Enhanced repair by local simvastatin has been demonstrated in a critical size defect model in rabbits[9, 11], and there are plentiful in vitro data which support an anabolic effect on bone by statins [5, 23, 2630]. Furthermore, it seems that, at least for this mice model, a sustained continuous release is necessary for an effect. From our experiments, it seems clear that the in vivo effects of simvastatin on bone is a local phenomenon not related to the established cholesterol-lowering effect, and that a local delivery system can be as effective as systemic treatment in promoting fracture healing.

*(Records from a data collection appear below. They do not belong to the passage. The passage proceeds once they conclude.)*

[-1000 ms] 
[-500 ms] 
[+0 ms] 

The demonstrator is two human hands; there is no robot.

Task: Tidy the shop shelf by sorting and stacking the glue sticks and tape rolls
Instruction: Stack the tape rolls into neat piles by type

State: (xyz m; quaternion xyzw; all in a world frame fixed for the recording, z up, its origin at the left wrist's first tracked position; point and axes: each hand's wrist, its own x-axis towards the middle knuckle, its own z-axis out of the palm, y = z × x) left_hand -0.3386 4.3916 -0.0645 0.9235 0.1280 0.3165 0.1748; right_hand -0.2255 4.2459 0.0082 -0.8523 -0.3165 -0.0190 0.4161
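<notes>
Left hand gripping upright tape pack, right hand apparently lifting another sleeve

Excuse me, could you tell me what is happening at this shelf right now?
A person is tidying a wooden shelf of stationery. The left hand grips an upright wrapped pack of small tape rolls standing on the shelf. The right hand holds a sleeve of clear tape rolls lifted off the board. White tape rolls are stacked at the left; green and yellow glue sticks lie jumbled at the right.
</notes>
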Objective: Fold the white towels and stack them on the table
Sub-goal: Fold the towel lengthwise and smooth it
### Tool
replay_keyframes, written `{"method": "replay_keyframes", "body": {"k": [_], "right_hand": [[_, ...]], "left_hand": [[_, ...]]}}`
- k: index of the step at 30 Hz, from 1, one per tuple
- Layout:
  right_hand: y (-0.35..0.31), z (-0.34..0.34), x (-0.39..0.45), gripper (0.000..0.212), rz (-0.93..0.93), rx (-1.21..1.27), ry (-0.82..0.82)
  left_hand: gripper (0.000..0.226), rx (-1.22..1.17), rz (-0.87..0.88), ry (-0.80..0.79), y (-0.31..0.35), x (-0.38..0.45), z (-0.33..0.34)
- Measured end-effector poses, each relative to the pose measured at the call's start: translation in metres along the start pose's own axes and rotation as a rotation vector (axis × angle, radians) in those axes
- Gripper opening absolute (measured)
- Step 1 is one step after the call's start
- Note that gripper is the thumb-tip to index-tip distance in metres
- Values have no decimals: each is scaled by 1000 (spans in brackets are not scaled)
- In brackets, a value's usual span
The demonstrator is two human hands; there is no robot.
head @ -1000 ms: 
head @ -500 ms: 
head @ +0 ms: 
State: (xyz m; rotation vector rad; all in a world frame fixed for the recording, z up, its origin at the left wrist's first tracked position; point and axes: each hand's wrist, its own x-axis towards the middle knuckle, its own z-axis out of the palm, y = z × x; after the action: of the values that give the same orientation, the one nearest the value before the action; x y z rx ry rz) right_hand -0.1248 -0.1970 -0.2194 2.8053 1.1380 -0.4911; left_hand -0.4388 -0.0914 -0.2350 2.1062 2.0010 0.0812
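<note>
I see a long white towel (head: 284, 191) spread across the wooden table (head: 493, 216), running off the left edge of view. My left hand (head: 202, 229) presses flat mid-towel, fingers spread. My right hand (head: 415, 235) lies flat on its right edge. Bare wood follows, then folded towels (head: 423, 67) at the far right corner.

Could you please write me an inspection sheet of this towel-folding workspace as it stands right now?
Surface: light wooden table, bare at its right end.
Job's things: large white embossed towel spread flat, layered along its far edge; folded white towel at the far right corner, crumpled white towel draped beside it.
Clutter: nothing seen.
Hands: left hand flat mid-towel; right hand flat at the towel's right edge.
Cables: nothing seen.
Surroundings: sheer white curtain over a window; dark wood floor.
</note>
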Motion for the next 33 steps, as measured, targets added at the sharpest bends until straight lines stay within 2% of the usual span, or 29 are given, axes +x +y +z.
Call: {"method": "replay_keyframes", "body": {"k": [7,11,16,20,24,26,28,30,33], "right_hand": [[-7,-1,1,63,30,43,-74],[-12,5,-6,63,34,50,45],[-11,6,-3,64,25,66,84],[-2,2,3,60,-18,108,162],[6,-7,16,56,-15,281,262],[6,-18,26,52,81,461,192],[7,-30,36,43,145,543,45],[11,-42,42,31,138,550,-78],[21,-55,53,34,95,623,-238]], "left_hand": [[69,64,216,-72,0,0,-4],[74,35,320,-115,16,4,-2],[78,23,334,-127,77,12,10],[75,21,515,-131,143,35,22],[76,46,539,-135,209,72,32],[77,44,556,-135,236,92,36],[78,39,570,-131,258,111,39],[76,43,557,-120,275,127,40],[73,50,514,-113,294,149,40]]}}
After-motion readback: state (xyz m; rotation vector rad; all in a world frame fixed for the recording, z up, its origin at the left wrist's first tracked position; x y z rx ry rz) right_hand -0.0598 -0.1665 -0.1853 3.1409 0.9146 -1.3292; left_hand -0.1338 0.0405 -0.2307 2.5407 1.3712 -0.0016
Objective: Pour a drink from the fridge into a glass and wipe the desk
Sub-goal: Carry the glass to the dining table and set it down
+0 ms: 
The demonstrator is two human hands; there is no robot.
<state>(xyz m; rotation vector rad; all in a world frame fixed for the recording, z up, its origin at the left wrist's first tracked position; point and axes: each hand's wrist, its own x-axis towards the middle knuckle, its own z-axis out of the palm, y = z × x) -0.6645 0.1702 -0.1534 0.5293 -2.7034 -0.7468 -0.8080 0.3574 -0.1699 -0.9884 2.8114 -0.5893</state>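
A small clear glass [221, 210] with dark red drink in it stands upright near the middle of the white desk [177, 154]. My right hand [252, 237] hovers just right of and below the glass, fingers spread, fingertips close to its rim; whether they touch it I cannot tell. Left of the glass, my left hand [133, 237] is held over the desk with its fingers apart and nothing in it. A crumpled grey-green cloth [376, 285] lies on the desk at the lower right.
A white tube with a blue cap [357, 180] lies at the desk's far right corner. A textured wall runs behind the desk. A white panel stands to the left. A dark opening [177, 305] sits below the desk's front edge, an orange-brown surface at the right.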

From personal communication with Mundy's group, we had learned that above a certain dose, the statins did not have any effect on bone in their experiments. Further, indirect evidence for a possible biphasic effect on bone comes from research into possible angiogenesis effects of statins[31], and there seems to be quite a flat dose-response curve[32]. Therefore, to get the desired effect, one should perhaps maintain a certain local concentration of the drug over a longer period of time. This is what we most probably achieved in our previous study by mixing the drug in the feed, since mice eat more or less continuously throughout the day. In contrast, and similar to subcutaneous injections, gavage should lead to a high but relatively brief concentration peak of the drug. Such a regimen has been reported to have little effect in mice [13].

Conclusion

In conclusion, we found an effect of simvastatin treatment directly applied to the fracture area. Our current results are in parity with what we saw in the first study with orally administered simvastatin[14]. In that study, the required doses were excessive. By using local treatment we were able to reduce the total dose by three orders of magnitude. The resultant negligible systemic levels bring us one step closer to the feasibility of using statins to improve fracture healing in a clinical setting. A natural next step would be to deliver the simvastatin coated to the implants, as we have previously successfully done with bisphosphonates[33].